Reformation Vespers Sermon, Titus 3:4-7

by Erling Teigen, delivered at Bethany Lutheran College Chapel on October 28, 2010

Titus 3:4-7 But when the kindness and the love of God our Savior toward man appeared, 5 not by works of righteousness which we have done, but according to His mercy He saved us, through the washing of regeneration and renewing of the Holy Spirit, 6 whom He poured out on us abundantly through Jesus Christ our Savior, 7 that having been justified by His grace we should become heirs according to the hope of eternal life.

Martin was baptized. On November 11, 1483, the day after Martin was born, Hans Luder, his father, took his son to the church there in Eisleben to have him baptized. In happened to be Martinstag, after the saint, Martin of Tours, and so the name he was given was Martin.


Martin of Tours also was baptized, but not at the age of one day – rather at the age of 18. That Martin had not so pious a namesake, but was named after Mars, the Roman God of war. The boy, born in Hungary ten years before the Council of Nicea, served in the Roman army and was converted, as the story goes, after he gave his coat to a beggar, and then in a vision saw that the beggar was Christ. A turn in his life came when, no longer able to be faithful to his namesake, he refused to fight in a battle that was about to take place, with some irony, in the German city of Worms – a decisive place for both Martins. He entered a monastery, then became a priest, and finally, not a doctor of theology but a bishop. He too was something of a reformer – he worked earnestly to convert the heathen in Gaul and Germania, and fought especially hard for the Trinitarian faith against the Arianism of the Visigoths of eastern Germany. (We could also speak here of a third Martin, born November 9, 1522, likely baptized on November 11, and thus also called Martin – Martin Chemnitz.)

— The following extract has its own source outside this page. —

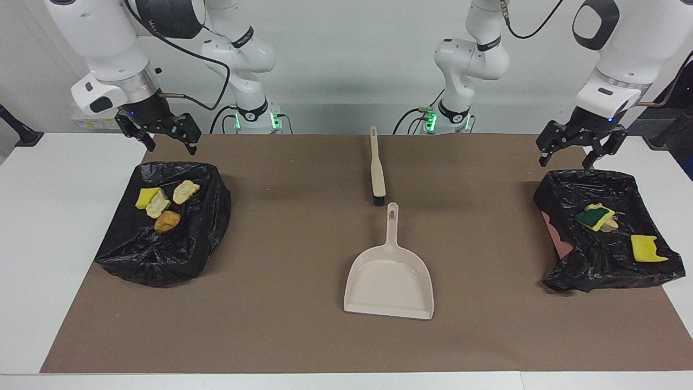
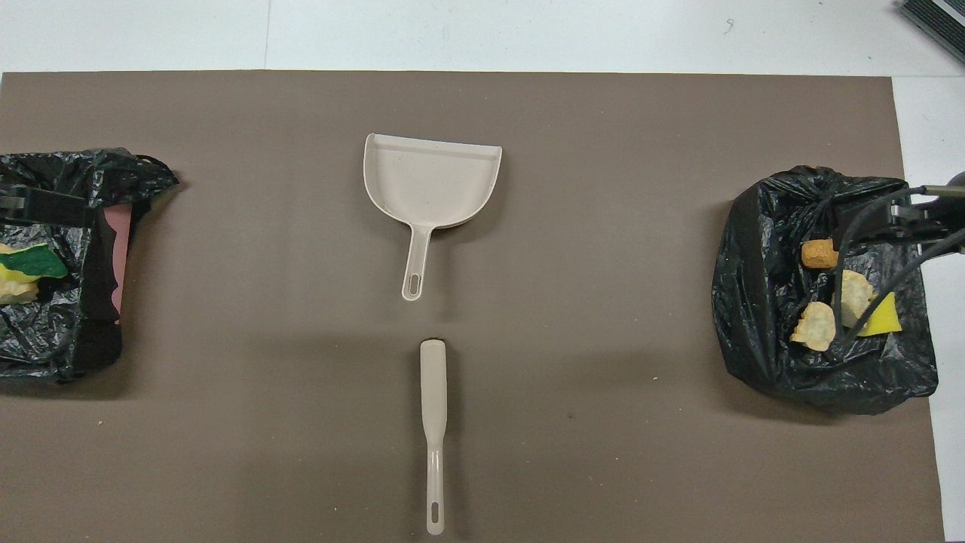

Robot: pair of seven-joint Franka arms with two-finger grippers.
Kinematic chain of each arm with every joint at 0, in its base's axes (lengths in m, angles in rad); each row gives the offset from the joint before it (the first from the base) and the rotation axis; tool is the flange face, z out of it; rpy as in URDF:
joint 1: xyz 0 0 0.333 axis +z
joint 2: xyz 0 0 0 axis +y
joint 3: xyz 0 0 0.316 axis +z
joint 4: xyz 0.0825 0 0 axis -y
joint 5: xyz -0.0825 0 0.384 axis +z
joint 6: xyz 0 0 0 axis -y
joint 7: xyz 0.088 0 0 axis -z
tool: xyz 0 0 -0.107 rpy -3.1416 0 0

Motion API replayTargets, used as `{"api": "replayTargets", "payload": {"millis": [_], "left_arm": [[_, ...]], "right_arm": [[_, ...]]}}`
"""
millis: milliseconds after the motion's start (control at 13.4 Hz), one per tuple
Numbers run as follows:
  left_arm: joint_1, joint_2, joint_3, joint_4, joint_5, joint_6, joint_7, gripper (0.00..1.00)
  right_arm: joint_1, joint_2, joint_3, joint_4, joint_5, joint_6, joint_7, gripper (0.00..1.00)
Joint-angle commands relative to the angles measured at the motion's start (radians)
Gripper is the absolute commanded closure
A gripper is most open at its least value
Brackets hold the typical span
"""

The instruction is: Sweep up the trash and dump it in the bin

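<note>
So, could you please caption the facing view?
Dustpan and brush lie mid-mat; trash fills both bins.

- One camera sits high across the table, facing the two robots; their bases stand at the top of its view against the white wall.
- It takes in the whole brown mat (image 1: 303, 336), both arms and the white table (image 1: 48, 227) edges.
- The second camera hangs high above the robots' own end, looking forward and steeply down; it sits closer in, and the mat nearly fills its frame.
- Both views share the mat, the dustpan (image 1: 389, 281) (image 2: 431, 181), the brush (image 1: 377, 173) (image 2: 433, 422) and the two black-lined bins (image 1: 162, 238) (image 2: 761, 332), turned half a turn between them.
</note>
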Motion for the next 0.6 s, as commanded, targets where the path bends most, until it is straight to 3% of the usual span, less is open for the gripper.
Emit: {"api": "replayTargets", "payload": {"millis": [0, 523], "left_arm": [[0.02, -0.019, -0.006, 0.012, 0.014, -0.04, 0.007, 0.0], [0.067, -0.039, -0.014, 0.014, 0.013, -0.095, 0.059, 0.0]], "right_arm": [[-0.007, -0.025, 0.004, -0.025, 0.016, -0.008, 0.016, 0.0], [-0.007, -0.025, 0.004, -0.026, 0.016, -0.008, 0.016, 0.0]]}}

So, it is not without significance that in his baptism, the baby baptized in Eisleben on November 11, 1483 got the name of an earlier saint, who was a Christian in word and deed, and a defender of the faith, even though the name first came from a heathen god. In holy baptism our Lord takes the heathen, unbelieving natural man and washes away the sin, the guilt, and the unbelief in him and names him a saint to walk in newness of life.

According to God’s mercy, these boys were saved through the washing of regeneration and renewing of the Holy Spirit…and being justified freely by God’s grace became heirs according to the hope of eternal life. And they lived under God’s promises made in baptism.

To live under one’s baptism is to trust that it is not by works of righteousness which we have done that we can stand before God, but that it is purely by God’s grace, the kindness and love of the Savior toward us. It means that by daily contrition and repentance, the old evil flesh is daily drowned in the waters of baptism. Fifty-seven years after his baptism, in a sermon on the baptism of Jesus, Luther preached this:

 He sacrifices Himself on the cross, becomes a sinner and a curse; and yet He alone is the blessed seed through whom all the world shall be blessed. . . . He is both the greatest and the only sinner on the earth, for he bears all the world’s sin. . . .

And whosoever believes that his sin and the sin of the world is laid on our dear Lord, who was baptized and nailed to the cross for it, and shed His precious blood in order that He, the only sin-bearer, should thus cleanse us from sin, and make us holy and blessed, that man receives forgiveness of sins, and eternal life; and Christ’s baptism, cross and blood becomes his own.

They are some surprising, indeed shocking words – that Jesus, in his baptism, becomes a sinner and a curse.  Jesus comes to John, whose baptizing in the Jordan is a baptism of repentance for the remission of sins, so that presenting oneself to John to be baptized was to acknowledge one’s sinfulness. So Luther can preach that “He is both the greatest and the only sinner on the earth.” This is the “kindness and love of God our Savior” accomplished in his sacrificial life and death – not by works of righteousness which we have done, but according to HIS mercy he saved us. God has laid on HIM our sin, so that he is sinner; and he thereby has laid on me my Lord’s righteousness so that I am a saint. This is the great gift which has been poured out on us abundantly through baptism, the washing of regeneration and renewing of the Holy Ghost.

We give thanks to God that this pure work of God’s grace was proclaimed so clearly and simply, in all of its magnificence in the Reformation. To Him alone be the glory. Amen.